■ **Description of the task**
Return the whole listing unchanged. Drop the images.

■ **Exercise data**

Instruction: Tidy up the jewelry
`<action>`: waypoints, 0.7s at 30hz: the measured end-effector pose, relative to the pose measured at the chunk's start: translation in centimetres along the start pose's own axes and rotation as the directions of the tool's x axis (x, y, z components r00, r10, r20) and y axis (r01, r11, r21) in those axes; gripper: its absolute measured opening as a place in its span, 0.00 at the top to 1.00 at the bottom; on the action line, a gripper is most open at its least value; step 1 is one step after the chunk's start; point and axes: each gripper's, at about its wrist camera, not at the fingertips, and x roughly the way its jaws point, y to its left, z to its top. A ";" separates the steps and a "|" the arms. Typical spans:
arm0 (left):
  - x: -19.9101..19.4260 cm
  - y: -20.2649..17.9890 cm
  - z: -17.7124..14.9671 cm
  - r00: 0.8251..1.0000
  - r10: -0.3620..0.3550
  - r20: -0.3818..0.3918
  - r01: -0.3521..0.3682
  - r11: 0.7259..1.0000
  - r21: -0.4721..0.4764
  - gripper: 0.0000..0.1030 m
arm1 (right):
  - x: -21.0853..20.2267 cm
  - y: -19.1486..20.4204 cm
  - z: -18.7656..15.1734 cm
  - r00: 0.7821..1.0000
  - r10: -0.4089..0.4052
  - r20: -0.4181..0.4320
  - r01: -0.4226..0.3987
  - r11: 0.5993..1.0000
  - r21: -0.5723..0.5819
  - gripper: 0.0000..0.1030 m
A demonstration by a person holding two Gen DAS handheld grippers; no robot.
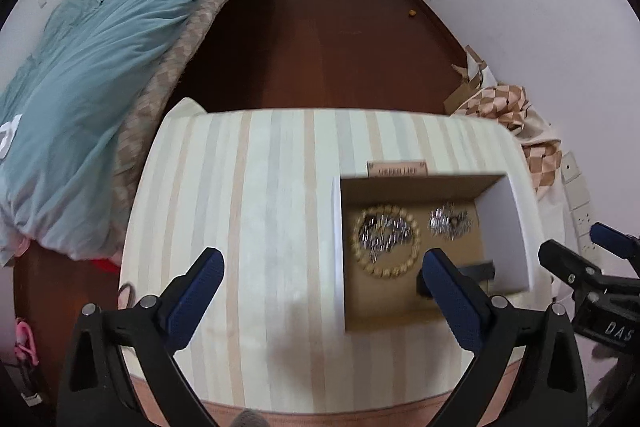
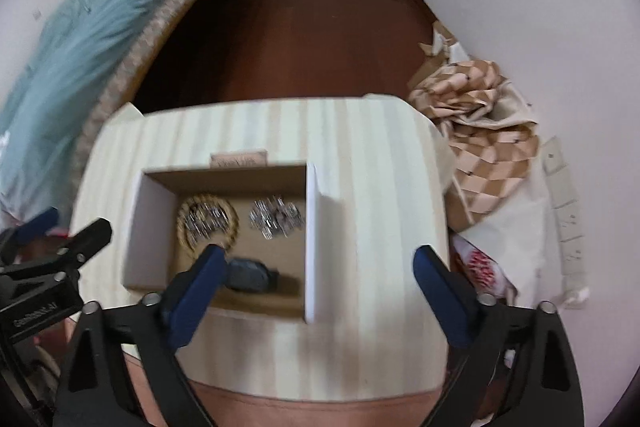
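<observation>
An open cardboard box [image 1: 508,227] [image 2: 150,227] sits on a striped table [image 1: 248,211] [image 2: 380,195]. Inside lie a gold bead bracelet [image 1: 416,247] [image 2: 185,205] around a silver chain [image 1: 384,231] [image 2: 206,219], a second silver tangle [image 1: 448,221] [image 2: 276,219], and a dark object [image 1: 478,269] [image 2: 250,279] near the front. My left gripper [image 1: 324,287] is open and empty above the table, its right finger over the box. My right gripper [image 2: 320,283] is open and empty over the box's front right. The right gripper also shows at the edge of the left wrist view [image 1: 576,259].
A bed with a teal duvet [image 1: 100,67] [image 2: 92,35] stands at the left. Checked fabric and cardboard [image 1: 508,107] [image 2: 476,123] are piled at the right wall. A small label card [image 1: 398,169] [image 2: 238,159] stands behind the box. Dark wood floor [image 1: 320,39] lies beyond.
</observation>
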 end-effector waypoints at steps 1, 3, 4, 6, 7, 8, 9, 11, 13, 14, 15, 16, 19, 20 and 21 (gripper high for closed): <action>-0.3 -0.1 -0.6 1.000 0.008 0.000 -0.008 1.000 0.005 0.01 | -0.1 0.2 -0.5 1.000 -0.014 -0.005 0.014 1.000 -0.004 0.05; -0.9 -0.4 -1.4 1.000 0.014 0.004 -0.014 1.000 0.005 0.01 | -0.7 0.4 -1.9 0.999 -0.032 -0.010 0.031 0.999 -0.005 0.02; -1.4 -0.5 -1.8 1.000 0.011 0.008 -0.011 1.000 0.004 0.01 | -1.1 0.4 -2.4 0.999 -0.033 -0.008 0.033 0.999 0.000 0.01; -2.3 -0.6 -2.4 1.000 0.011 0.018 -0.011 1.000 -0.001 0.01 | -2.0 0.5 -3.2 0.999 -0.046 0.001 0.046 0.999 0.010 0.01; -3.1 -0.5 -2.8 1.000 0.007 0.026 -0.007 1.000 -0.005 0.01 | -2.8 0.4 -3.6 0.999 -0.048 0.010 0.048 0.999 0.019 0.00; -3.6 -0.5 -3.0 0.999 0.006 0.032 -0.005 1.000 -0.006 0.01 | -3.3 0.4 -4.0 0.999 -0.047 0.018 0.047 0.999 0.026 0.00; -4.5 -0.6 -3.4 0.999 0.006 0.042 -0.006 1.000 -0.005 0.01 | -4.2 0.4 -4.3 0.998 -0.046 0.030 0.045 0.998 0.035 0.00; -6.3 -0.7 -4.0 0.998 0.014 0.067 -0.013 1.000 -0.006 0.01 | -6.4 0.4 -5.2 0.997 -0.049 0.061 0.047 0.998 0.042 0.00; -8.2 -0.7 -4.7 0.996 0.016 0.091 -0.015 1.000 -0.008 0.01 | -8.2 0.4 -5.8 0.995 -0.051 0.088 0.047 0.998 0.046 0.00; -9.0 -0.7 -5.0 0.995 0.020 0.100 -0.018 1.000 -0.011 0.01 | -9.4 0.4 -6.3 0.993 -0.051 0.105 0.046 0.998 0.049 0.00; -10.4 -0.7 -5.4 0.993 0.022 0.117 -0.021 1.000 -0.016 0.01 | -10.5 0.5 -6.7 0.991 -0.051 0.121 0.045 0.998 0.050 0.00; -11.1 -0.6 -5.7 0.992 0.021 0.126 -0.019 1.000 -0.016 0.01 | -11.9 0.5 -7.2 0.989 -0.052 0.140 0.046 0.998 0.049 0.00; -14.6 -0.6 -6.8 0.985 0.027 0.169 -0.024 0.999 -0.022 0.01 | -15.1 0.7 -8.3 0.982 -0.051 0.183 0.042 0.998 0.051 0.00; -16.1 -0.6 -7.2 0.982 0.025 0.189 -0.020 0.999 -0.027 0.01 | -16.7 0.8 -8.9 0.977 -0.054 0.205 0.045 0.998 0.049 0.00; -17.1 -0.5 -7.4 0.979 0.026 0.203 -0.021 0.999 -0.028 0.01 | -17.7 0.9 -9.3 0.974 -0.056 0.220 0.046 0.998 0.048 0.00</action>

■ **Exercise result**
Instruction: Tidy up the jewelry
`<action>`: waypoints, 0.7s at 30hz: the measured end-effector pose, relative to the pose measured at the chunk's start: translation in centimetres along the start pose's own axes and rotation as the directions of the tool's x axis (x, y, z components r00, r10, r20) and y axis (r01, r11, r21) in those axes; gripper: its absolute measured opening as a place in its span, 0.00 at the top to 1.00 at the bottom; on the action line, a gripper is most open at its least value; step 1 is one step after the chunk's start; point and axes: each gripper's, at about its wrist camera, not at the fingertips, and x roughly the way its jaws point, y to its left, z to its top. A ";" separates the steps and a "|" the arms. Typical spans:
arm0 (left):
  - x: -19.9101..19.4260 cm
  - y: -20.2649..17.9890 cm
  - z: -17.7124..14.9671 cm
  - r00: 0.8251..1.0000
  - r10: -0.3620..0.3550
  - r20: -0.3818..0.3918
  - r01: -0.3521..0.3682
  - r11: 0.7259..1.0000
  - r21: -0.4721..0.4764
  - gripper: 0.0000..0.1030 m
arm1 (right):
  - x: -21.0853..20.2267 cm
  - y: -19.1486..20.4204 cm
  - z: -18.7656..15.1734 cm
  - r00: 0.7821..1.0000
  - r10: -0.4089..0.4052
  - r20: -0.4181..0.4320
  - r01: -0.4226..0.3987
  - r11: 0.5993..1.0000
  - r21: -0.5723..0.5819
  - gripper: 0.0000..0.1030 m
A demonstration by a person holding two Gen DAS handheld grippers; no robot.
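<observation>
An open cardboard box [image 1: 508,227] [image 2: 150,227] sits on a striped table [image 1: 248,211] [image 2: 380,195]. Inside lie a gold bead bracelet [image 1: 416,247] [image 2: 185,205] around a silver chain [image 1: 384,231] [image 2: 206,219], a second silver tangle [image 1: 448,221] [image 2: 276,219], and a dark object [image 1: 478,269] [image 2: 250,279] near the front. My left gripper [image 1: 324,287] is open and empty above the table, its right finger over the box. My right gripper [image 2: 320,283] is open and empty over the box's front right. The right gripper also shows at the edge of the left wrist view [image 1: 576,259].
A bed with a teal duvet [image 1: 100,67] [image 2: 92,35] stands at the left. Checked fabric and cardboard [image 1: 508,107] [image 2: 476,123] are piled at the right wall. A small label card [image 1: 398,169] [image 2: 238,159] stands behind the box. Dark wood floor [image 1: 320,39] lies beyond.
</observation>
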 end-effector waypoints at steps 1, 3, 4, 6, 7, 8, 9, 11, 13, 14, 15, 16, 19, 20 and 21 (gripper high for closed): <action>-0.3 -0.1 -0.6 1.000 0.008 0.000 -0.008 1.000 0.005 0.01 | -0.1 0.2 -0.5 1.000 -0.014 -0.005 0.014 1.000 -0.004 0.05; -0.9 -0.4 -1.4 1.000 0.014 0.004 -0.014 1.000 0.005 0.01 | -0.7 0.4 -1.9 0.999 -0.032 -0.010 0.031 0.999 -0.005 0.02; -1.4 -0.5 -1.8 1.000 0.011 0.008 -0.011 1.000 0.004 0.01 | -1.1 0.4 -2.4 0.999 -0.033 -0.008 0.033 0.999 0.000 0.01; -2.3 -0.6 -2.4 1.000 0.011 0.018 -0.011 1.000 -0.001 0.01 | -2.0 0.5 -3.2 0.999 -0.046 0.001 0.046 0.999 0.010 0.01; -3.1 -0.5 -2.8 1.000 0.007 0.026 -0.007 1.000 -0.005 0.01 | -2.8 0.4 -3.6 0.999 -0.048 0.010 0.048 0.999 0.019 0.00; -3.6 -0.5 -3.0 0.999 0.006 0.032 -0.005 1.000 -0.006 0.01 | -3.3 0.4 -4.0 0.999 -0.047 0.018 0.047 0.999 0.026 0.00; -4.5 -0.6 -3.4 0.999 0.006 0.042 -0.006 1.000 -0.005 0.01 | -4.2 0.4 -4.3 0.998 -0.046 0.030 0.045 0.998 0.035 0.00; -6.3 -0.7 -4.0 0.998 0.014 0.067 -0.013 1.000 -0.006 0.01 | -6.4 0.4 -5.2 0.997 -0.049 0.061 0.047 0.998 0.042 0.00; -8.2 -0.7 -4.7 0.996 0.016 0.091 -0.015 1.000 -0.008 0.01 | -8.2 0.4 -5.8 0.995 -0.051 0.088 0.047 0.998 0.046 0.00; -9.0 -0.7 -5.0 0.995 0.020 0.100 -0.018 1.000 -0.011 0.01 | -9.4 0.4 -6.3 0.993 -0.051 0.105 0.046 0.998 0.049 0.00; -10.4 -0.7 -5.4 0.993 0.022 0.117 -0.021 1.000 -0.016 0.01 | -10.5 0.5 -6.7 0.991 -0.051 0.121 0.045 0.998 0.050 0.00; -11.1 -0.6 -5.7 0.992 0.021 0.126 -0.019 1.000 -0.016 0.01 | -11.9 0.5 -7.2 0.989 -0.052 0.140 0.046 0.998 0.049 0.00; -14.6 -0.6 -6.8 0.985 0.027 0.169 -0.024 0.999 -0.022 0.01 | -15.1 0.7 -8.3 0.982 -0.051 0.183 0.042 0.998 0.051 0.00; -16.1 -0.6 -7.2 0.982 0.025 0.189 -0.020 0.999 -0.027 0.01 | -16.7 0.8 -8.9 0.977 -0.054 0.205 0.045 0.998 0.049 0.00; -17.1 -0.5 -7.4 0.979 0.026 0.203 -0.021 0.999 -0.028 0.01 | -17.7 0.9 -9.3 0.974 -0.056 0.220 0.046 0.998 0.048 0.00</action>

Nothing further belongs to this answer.